The traditional continuum in emulation mode

This scholarly value chain in emulation mode is somewhat similar to incunabulae in early print age: just as the latter have been preserving major characteristics of medieval folios the former kept (and partially still keeps) typical characteristics of the traditional value chain. Not only is the circular sequence preserved, but also its individual stages remain functionally unchanged and the use of well known cultural techniques remains constitutive. The same is true for the information object at the center of the circle which uses print-analog formats such as PDF to emulate basic characteristics of the ‘bookish’ information support.

The first real qualitative change within this functional continuum happens with its transition to a third phase which is illustrated in Fig. 3 below including some of the questions related to this process. In this third phase individual stages in the still basically unchanged linear function paradigm are now remodeled digitally and thus undergo substantial changes. Transition to this phase is currently under way and more or less advanced depending on the different scientific cultures.

Fig. 3
figure 3

Scholarly information continuum ... going digital!

Authoring of scholarly documents, for instance, turns into generating of content using some XML syntax and appropriate presentation modes using XSLT or similar processing techniques. The reviewing stage turns into a more or less public and open procedure of digital annotation. ‘Publishing’ in this context may be equivalent of stabilizing document content, applying version information and a unique identifier. ‘Quotation’ instead of replicating parts of external documents more and more turns into identifying external information objects and referencing to its internal micro-structure. It remains unclear, to which extent the term ‘reading’ can still be applied to the related acts of apprehension. And it becomes more and more evident that the ‘library’ metaphor is increasingly inappropriate for the fundamentally changed management methods for digital information objects.

3 Digital versus analog

Clearly, going digital has changed our practices and methods—but has it also changed our underlying methodology and our conceptualization of the objects that we are dealing in?

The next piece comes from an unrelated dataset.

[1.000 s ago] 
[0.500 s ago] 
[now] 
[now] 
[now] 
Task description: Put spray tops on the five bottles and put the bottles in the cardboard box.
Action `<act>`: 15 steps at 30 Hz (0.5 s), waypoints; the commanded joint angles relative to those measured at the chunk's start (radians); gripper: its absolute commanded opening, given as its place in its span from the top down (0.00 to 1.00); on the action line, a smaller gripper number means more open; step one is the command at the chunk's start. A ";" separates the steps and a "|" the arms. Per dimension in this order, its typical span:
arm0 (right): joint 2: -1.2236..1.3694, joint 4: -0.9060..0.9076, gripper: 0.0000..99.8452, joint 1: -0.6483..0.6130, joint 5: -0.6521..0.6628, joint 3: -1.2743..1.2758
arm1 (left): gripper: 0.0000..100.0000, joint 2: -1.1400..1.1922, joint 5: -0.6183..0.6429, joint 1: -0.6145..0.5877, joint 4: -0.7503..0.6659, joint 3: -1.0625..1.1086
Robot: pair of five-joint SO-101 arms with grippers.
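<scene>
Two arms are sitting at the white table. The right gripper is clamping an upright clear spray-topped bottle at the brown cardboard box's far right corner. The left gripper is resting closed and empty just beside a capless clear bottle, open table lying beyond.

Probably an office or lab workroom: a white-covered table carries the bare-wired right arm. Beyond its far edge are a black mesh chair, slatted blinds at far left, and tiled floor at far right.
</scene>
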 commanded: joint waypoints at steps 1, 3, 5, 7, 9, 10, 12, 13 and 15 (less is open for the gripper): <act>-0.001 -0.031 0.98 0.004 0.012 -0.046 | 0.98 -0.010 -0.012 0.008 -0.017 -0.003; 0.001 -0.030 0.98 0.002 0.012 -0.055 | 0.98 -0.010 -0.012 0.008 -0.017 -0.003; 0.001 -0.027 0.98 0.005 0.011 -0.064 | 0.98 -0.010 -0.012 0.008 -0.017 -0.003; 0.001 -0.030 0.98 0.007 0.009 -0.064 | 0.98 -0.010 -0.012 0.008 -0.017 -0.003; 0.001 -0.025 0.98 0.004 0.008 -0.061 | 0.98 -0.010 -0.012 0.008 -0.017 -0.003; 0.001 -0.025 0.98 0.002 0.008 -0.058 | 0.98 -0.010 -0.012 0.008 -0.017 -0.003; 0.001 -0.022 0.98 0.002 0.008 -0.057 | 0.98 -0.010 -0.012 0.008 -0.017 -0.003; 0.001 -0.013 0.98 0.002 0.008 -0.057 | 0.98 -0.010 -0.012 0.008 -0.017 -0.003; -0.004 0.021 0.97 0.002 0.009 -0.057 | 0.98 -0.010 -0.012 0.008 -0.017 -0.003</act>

The slogan of the so-called ‘digital revolution’ is hard to avoid in this context, and juxtaposing ‘the digital’ and ‘the analog’ in a somewhat metaphorical sense seems compelling. Early reflections on the technological paradigm shift—viz. Dieter Balkhausen’s “Die dritte industrielle Revolution. Wie die Mikroelektronik unser Leben verändertof 1978—have perhaps unintentionally contributed to the mystification of ‘the digital’ by affording it ‘revolutionary’ status. As such ‘the digital’ is metonymically elevated to the status of one of the driving forces behind the change from a tangible goods oriented industrial society to a post-industrial society that deals in intangibles such as knowledge, information and services. While these intangibles would seem to be more akin to the abstract objects that traditional humanities focus on, concepts such as ‘information’ and ‘knowledge’ are at the same time reductive—even in combination they cover only a small part of what makes up the phenomenology of the mental. But this is not the only conceptual incompatibility between traditional Humanities and the propagated ‘information society’. Even if we accept knowledge and information to constitute the outcome of cognitive and mental processes, this very perspective onto ‘outcome’ as a finite ‘product’ is what makes them problematic to process oriented thought. Humanities and Social Sciences conceptualize their objects as historical and dynamic—always in transition, and always contingent on historical contexts which are in flux. Seen from this perspective, mere information is trivial, because it lacks context, and the fact that digital media make even more information available will only increase the problem. Digital texts, if we merely conceive of them as delimited containers that carry a certain amount of information, will not help us to solve this problem either. Could it be that something is ‘wrong’ with the mode in which that information has been sampled? Is the digital modus operandi perhaps per se incompatible with the Humanities’ endeavor?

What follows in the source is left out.